次の女王候補と、守護聖を選出しなければならない。それしか道はないのだ。
「女王陛下・・・」
ルヴァが問うより早く、彼女は口を開いた。
「次代の女王候補は既にこの宇宙に誕生しています。
・・・ずっと前からこれは私には予想していたことだったのです。」
女王の言葉をもとに、あらゆるデータと、水晶球にあらわれた事象によって
辺境の惑星からまず次の光の守護聖が召喚された。
ジュリアスはもう動じることもなく、淡々と引き継ぎの教育を行っている。
やがてすべての守護聖が均等に巡り合う運命なのだから、ただ静かに全て
受け入れようとしているかに見えた。
新しい地の守護聖は遥か彼方の、草原の広がる惑星に生まれていた。
彼が聖地にやってくる時には、既に女王は床から身体をあげることさえ出来ぬほど
衰弱していた。
新しい地の守護聖はまだ10代前半の少年だったが、女王は彼との短い面談で何事か
彼にささやいた。少年は最初とまどったが、自分の力を知っていたので、悲しそうにうなずいた。
おそらく守護聖の交代は滞りなく済むだろう。
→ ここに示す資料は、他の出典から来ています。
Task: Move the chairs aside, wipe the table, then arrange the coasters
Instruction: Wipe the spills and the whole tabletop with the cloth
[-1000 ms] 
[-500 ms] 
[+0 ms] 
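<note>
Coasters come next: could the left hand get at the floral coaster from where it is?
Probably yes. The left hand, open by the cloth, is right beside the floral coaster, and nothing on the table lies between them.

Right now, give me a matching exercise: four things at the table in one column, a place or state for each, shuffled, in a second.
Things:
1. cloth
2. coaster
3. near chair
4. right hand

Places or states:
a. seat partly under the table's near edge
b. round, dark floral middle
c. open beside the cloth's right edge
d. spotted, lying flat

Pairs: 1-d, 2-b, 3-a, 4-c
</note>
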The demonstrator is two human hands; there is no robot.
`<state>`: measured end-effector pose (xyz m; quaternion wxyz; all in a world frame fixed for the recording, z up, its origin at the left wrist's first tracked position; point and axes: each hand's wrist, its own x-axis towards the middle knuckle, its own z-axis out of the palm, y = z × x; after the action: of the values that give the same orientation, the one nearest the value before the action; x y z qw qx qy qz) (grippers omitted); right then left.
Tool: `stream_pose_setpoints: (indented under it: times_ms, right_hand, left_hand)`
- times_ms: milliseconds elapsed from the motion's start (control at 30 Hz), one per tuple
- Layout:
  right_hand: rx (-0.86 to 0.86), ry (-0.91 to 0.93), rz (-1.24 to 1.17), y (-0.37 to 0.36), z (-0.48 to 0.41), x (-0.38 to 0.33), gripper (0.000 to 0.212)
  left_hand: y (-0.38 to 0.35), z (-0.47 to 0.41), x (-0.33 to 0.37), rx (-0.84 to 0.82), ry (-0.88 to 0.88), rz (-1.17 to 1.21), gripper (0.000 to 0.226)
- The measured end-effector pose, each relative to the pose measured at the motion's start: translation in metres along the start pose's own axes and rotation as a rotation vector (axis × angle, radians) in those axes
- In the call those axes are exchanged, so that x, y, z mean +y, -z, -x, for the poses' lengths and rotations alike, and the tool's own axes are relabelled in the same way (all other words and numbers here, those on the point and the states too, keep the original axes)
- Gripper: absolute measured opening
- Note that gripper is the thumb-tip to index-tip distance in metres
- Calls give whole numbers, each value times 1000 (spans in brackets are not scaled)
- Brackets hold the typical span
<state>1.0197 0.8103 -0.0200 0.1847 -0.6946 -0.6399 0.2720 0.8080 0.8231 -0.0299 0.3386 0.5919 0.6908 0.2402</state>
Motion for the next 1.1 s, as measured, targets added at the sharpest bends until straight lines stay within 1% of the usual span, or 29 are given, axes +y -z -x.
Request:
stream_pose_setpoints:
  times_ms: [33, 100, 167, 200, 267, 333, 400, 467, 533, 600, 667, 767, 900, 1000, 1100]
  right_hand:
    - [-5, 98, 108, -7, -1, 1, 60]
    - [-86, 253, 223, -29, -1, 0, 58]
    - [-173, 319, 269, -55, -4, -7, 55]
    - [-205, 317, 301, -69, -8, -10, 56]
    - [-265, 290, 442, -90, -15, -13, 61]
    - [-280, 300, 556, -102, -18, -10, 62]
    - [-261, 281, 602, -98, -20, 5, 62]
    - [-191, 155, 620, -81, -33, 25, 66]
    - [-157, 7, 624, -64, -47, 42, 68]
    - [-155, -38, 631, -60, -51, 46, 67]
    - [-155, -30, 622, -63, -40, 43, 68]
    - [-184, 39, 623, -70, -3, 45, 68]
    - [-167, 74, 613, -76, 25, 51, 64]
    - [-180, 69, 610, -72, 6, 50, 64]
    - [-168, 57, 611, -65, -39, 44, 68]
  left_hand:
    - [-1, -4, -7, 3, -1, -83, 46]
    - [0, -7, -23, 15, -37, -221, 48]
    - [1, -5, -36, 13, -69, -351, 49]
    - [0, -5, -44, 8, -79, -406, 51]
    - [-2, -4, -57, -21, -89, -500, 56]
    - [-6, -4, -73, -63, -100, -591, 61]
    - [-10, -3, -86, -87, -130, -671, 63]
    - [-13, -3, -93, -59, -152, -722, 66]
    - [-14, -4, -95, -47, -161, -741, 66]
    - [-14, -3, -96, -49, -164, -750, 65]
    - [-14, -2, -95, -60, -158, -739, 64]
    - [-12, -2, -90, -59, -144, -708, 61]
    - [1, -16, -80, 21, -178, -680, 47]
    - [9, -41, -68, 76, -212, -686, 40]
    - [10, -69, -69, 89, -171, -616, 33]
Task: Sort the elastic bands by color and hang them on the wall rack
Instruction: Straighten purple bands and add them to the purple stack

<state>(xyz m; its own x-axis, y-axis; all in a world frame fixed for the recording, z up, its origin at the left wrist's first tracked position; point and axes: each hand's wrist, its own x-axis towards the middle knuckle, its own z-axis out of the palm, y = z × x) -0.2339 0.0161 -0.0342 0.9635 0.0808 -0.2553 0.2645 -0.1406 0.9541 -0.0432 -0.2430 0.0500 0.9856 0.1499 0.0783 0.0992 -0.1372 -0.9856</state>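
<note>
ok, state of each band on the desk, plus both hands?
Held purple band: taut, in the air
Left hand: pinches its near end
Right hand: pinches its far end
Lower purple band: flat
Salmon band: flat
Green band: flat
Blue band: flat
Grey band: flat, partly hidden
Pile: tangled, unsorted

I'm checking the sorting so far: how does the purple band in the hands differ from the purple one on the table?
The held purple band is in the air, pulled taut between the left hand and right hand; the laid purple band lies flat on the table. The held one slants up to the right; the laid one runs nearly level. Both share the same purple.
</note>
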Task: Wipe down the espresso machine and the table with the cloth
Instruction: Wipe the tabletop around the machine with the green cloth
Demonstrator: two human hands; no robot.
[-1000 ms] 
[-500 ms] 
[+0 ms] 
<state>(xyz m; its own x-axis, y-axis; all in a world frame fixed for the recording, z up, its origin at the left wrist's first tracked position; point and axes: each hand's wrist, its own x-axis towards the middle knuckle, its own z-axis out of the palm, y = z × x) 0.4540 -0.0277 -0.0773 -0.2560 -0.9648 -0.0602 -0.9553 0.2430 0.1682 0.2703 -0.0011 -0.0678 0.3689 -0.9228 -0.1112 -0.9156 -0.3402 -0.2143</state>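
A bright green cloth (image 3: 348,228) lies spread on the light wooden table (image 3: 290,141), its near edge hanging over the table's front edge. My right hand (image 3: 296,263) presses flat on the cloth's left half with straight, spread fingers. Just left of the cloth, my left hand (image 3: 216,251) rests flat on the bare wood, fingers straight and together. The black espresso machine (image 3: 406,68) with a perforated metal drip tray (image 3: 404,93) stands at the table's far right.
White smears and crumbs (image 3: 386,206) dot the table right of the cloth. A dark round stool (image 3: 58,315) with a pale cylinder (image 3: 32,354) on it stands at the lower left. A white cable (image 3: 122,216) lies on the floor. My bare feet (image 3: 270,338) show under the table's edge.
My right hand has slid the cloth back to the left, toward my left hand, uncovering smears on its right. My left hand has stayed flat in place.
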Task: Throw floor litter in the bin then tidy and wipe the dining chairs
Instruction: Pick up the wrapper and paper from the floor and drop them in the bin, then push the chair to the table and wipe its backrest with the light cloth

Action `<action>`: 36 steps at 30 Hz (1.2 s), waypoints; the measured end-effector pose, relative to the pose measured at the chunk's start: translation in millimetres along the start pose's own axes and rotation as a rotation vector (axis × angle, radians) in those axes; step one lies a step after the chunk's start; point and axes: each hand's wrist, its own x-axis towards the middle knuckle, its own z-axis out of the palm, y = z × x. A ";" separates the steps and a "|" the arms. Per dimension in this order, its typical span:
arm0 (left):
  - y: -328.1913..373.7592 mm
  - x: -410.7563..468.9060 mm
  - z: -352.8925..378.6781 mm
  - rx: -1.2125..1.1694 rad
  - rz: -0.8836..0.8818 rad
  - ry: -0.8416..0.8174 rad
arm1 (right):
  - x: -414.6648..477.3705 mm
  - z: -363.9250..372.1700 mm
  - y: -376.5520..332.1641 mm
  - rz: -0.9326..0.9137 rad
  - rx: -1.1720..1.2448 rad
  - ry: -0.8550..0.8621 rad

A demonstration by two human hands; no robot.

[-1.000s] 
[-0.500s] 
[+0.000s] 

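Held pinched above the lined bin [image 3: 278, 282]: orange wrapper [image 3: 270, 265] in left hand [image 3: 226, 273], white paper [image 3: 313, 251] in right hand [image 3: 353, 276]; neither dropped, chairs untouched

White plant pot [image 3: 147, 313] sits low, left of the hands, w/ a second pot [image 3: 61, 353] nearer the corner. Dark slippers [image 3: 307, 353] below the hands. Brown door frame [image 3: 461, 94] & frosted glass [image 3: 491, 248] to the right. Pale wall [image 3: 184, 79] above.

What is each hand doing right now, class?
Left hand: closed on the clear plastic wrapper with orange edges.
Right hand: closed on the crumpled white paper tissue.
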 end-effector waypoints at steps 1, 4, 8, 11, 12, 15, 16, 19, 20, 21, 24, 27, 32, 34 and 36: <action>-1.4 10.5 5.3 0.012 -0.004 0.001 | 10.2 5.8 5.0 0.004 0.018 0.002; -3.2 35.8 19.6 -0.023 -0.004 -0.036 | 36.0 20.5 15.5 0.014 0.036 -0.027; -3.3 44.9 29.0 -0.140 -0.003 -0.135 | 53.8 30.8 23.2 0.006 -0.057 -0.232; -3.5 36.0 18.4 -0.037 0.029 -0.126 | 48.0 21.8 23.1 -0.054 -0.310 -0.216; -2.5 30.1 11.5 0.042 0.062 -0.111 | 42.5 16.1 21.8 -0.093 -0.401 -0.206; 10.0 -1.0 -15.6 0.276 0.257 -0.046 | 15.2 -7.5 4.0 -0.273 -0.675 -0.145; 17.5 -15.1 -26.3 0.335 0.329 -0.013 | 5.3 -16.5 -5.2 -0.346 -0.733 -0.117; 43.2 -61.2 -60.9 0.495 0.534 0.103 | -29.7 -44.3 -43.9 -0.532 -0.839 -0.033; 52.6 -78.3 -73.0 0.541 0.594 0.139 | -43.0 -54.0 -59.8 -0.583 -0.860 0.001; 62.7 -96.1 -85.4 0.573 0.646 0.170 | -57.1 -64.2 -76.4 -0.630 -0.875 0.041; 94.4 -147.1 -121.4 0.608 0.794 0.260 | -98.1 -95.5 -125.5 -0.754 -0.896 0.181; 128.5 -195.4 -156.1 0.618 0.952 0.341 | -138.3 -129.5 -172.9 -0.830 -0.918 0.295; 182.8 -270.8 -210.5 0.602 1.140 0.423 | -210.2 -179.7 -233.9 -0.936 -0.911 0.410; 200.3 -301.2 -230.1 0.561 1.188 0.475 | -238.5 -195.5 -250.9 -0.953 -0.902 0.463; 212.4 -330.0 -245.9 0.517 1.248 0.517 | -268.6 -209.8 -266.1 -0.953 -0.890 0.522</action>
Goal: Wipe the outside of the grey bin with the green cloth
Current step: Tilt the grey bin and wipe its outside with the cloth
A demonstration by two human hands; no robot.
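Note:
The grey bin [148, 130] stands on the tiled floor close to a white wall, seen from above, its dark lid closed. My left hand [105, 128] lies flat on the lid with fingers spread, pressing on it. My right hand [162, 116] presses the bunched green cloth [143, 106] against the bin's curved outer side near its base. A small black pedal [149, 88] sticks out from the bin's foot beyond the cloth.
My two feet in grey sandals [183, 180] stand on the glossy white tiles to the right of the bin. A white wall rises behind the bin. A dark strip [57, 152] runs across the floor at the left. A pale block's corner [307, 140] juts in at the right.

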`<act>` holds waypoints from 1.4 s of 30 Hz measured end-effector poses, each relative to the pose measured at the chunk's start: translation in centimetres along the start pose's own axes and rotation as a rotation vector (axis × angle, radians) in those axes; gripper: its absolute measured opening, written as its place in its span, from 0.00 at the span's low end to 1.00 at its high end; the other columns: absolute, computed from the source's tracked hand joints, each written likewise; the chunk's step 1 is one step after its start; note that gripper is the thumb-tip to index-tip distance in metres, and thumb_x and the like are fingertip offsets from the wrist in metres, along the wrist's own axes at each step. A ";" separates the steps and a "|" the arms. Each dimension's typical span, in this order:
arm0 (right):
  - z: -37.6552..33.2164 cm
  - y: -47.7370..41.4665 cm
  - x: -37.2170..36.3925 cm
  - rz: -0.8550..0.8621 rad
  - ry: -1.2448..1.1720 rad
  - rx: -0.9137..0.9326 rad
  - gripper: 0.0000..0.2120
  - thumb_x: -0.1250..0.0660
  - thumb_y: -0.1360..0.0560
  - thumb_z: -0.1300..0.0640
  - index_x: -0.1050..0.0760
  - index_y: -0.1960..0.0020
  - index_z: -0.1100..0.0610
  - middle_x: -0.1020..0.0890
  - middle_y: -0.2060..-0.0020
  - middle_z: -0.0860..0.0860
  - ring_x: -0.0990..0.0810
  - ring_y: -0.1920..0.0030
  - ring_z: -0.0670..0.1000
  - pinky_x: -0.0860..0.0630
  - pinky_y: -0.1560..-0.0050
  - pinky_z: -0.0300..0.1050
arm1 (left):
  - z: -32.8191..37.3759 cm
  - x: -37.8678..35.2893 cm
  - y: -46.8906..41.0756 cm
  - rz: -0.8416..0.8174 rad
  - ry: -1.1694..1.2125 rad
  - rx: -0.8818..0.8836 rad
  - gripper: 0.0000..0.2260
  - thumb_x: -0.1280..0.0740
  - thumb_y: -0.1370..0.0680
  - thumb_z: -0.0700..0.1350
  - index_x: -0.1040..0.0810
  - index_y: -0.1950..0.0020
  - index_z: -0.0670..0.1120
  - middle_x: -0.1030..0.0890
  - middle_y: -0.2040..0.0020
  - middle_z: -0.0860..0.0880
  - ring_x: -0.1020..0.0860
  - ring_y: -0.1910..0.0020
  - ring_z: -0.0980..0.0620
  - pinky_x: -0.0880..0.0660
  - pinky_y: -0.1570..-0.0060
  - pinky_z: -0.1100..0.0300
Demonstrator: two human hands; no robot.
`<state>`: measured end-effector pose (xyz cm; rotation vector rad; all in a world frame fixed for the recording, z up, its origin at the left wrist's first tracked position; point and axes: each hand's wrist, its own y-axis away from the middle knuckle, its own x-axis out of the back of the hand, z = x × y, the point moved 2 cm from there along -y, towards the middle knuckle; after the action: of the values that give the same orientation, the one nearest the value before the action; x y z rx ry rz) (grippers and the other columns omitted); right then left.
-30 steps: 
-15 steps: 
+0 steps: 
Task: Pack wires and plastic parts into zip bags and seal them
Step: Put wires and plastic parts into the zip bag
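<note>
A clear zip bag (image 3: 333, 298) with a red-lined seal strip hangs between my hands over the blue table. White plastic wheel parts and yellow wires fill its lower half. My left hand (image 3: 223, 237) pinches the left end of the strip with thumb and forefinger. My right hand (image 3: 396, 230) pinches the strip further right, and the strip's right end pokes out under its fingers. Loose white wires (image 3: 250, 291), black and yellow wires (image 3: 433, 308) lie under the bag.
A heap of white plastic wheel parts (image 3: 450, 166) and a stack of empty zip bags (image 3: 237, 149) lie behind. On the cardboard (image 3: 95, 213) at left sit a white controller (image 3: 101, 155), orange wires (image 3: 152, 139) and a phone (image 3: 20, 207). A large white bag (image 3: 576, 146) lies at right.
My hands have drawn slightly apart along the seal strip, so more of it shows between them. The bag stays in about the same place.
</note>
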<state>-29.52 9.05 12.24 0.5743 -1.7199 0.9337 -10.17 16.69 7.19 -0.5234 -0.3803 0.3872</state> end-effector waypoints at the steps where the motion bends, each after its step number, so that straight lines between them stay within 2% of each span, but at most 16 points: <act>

後は女王候補を召喚するのみである。
引継ぎと新女王の教育は、しばらくロザリアが勤めることになった。
女王補佐官の交代も近い将来に行われることになる。
「・・・・ロザリア・・ルヴァを呼んで・・・」
「ええ・・わかったわ」
アンジェリークは透き通るような微笑みを浮かべた。
「ロザリア、・・・ありがとう」
ロザリアは涙を隠して急いで部屋をでていった。
ルヴァが部屋に入ると、アンジェリークはゆっくり身体を起こした。
「陛下、起き上がってはお身体に」触りますよ、と言いかけて、
ルヴァははっと気づいた。
彼女はもういってしまおうとしている・・・。
「ルヴァ、お願いがあります。次の女王のサクリアを目覚めさせるために
私が彼女のもとへ行かなくてはなりません。力を貸してください。」
ルヴァはアンジェリークの瞳をしばらく見つめてこう言った。
「女王としての貴女が望むなら・・・。私に拒否などできませんよ、アンジェリーク」
それは女王候補の時から、助力を頼む彼女に対して度々言ってきた言葉だった。
これ以上はないくらい、優しい微笑みと共に。
今まで伏していたとは思えないくらい強い光で、輝き出した女王の身体から、白い翼が見えた。
細い腕が天を仰ぐ。
傍らの地の守護聖の力が光る粒子のように女王を取り囲んだ。
もうひとつ、別の守護聖のサクリアが二重にらせんを描き、女王の寝室に溢れた。
輝く光は強さを増していき、やがて突然破裂するような音とともに一瞬にして消えた。